» **REQUIRED ACTION**
Your answer should be one number, the count of lines in the entries holding the word "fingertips".
======== GIVEN DATA ========
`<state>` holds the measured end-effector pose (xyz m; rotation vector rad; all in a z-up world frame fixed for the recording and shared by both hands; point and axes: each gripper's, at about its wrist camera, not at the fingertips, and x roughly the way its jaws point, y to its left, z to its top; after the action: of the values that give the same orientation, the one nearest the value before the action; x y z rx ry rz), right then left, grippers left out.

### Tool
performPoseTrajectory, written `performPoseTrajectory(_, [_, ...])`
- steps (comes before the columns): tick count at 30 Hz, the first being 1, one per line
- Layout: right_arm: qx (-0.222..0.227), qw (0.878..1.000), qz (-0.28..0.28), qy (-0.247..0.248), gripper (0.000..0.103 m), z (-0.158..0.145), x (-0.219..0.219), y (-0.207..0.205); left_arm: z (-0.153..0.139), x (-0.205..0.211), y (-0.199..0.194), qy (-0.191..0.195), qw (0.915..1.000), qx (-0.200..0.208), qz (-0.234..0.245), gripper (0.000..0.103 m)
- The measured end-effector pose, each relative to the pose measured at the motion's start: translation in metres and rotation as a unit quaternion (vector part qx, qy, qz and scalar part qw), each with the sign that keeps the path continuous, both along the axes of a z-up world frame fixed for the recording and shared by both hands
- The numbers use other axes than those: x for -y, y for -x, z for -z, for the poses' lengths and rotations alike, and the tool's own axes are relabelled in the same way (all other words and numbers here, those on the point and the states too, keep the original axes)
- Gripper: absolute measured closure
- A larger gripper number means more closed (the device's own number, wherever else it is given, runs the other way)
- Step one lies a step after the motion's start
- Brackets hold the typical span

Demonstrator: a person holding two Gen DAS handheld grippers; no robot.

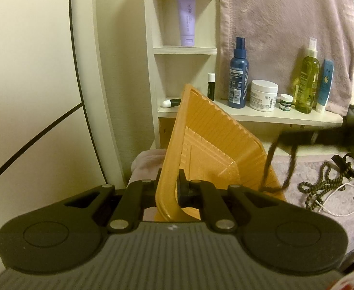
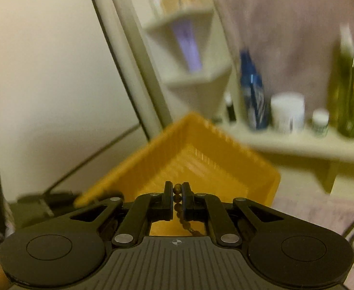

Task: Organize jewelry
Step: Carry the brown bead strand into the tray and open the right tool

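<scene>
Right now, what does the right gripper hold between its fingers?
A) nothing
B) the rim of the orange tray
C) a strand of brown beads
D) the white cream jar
C: in the right wrist view the right gripper pinches a bead strand above the orange tray.

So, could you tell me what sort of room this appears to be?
Probably a bedroom vanity or dressing corner: a shelf of toiletries such as a cream jar, and bead necklaces on a soft purple cloth.
</scene>
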<state>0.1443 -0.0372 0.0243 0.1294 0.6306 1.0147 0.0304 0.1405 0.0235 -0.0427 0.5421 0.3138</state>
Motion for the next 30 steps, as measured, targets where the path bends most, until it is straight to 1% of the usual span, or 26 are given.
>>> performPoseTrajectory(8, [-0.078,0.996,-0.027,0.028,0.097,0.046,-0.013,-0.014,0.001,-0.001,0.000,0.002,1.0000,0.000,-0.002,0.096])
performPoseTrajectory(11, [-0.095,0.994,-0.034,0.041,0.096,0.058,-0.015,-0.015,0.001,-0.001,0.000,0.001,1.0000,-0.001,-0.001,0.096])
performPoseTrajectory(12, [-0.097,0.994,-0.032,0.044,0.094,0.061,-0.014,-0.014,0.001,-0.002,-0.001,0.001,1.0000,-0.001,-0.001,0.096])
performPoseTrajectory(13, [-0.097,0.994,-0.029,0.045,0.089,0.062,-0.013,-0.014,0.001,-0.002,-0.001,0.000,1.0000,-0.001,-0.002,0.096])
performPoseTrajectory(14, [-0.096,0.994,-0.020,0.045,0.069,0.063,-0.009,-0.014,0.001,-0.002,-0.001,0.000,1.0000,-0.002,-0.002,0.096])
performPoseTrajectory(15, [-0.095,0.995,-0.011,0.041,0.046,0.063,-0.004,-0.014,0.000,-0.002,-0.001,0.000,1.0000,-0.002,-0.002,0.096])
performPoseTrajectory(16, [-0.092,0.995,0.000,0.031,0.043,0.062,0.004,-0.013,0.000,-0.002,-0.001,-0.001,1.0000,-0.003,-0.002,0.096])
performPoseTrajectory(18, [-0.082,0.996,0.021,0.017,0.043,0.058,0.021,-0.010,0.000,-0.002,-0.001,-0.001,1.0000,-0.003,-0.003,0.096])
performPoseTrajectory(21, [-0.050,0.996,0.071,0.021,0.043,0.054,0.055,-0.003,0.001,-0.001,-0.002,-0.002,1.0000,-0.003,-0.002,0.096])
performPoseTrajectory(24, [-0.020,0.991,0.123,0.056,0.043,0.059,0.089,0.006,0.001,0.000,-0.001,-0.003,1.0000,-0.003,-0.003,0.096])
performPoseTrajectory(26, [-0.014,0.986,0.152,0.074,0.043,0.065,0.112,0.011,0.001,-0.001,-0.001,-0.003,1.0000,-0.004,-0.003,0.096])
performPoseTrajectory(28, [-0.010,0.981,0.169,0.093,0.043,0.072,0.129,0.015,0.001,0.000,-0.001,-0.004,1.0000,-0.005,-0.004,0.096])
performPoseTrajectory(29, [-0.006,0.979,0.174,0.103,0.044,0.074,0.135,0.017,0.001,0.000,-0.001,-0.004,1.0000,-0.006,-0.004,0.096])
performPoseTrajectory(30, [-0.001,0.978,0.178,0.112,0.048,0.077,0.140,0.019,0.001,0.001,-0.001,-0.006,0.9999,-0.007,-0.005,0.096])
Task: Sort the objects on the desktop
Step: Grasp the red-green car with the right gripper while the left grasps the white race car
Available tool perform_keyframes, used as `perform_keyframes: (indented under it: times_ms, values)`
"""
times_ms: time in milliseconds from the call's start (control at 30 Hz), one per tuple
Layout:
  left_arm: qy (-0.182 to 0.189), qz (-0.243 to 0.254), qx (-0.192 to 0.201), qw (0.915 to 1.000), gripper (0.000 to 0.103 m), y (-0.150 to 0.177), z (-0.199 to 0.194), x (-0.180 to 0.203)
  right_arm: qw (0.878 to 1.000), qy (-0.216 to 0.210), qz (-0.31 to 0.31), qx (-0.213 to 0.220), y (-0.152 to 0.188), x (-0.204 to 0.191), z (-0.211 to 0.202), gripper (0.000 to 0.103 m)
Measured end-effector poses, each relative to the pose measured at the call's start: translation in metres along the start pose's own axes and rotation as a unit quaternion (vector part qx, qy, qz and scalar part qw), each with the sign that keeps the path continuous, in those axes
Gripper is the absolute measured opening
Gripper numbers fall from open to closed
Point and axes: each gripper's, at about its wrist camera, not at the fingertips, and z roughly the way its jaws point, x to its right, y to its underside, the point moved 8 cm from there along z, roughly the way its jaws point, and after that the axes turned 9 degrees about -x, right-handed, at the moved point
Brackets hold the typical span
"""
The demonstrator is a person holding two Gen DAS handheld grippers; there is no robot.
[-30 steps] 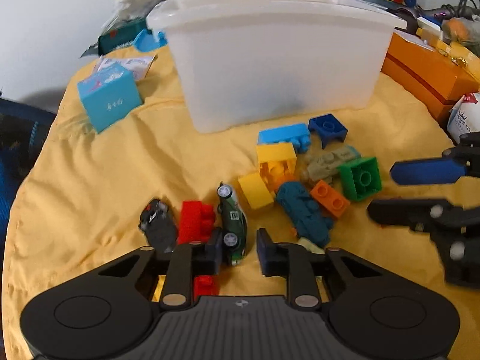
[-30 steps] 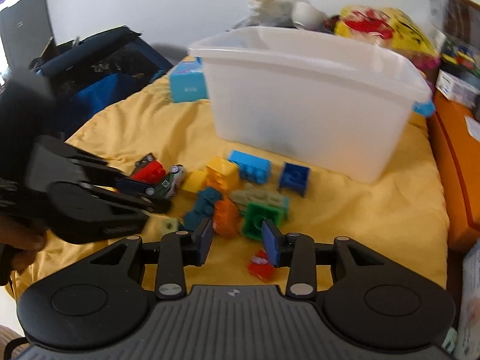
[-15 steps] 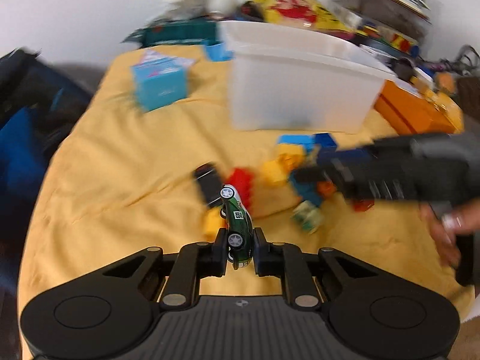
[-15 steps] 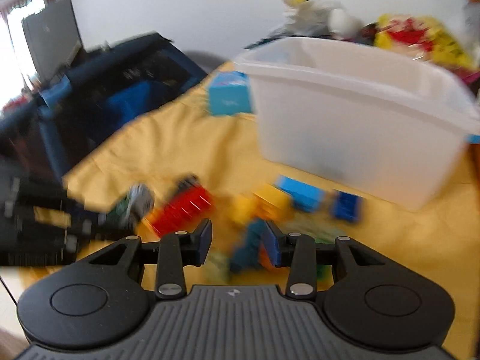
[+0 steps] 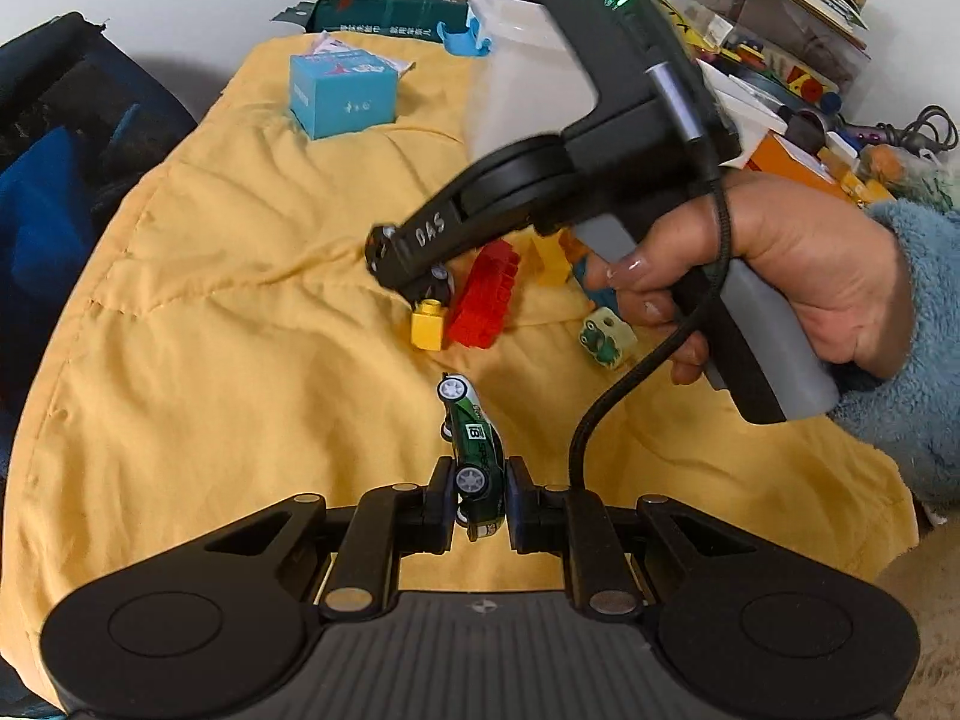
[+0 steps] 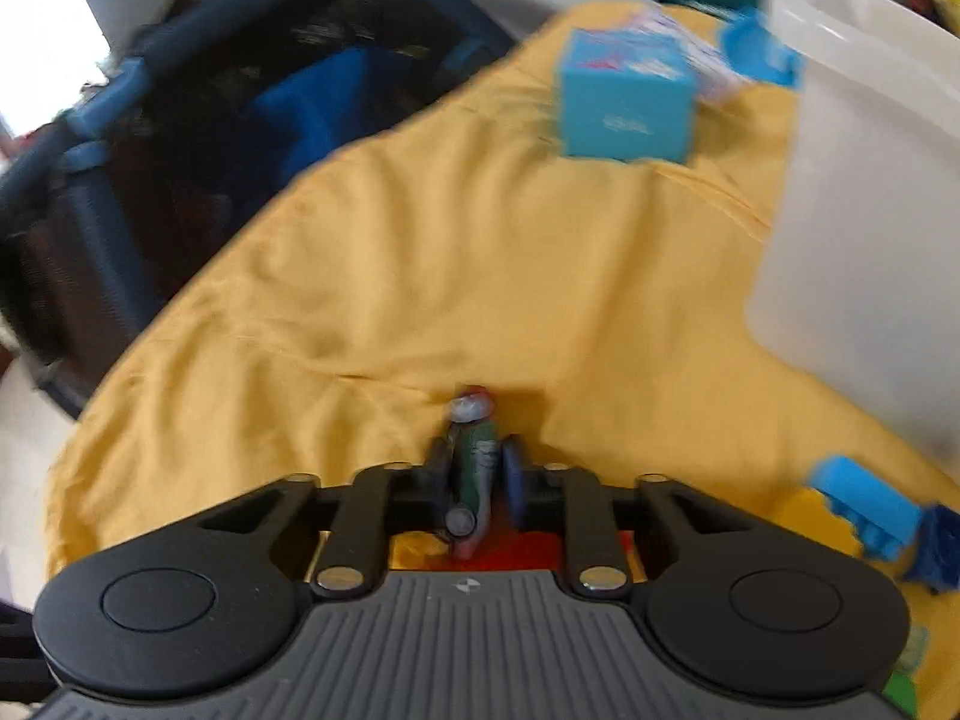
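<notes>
My left gripper (image 5: 478, 495) is shut on a green toy car (image 5: 471, 441) and holds it above the yellow cloth (image 5: 240, 300). My right gripper (image 6: 476, 480) is shut on a small dark toy car (image 6: 473, 468); the view is blurred. In the left wrist view the right gripper (image 5: 420, 288) reaches down at the pile, by a yellow brick (image 5: 428, 324) and a red brick (image 5: 486, 294). A frog-printed block (image 5: 605, 339) lies beside the hand. The white bin (image 6: 870, 210) stands at the back right.
A light blue box (image 5: 342, 93) sits on the cloth at the back left. Blue bricks (image 6: 870, 510) lie near the bin. A dark blue bag (image 6: 180, 150) is off the left edge. Books and clutter (image 5: 780, 30) crowd the back right.
My left gripper has shut on the green car and lifted it back from the pile. My right gripper has swung left across the pile and shut on the dark car.
</notes>
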Motion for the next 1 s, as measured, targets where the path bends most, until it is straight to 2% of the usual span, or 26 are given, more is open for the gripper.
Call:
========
» **OUTPUT OF THE TASK**
2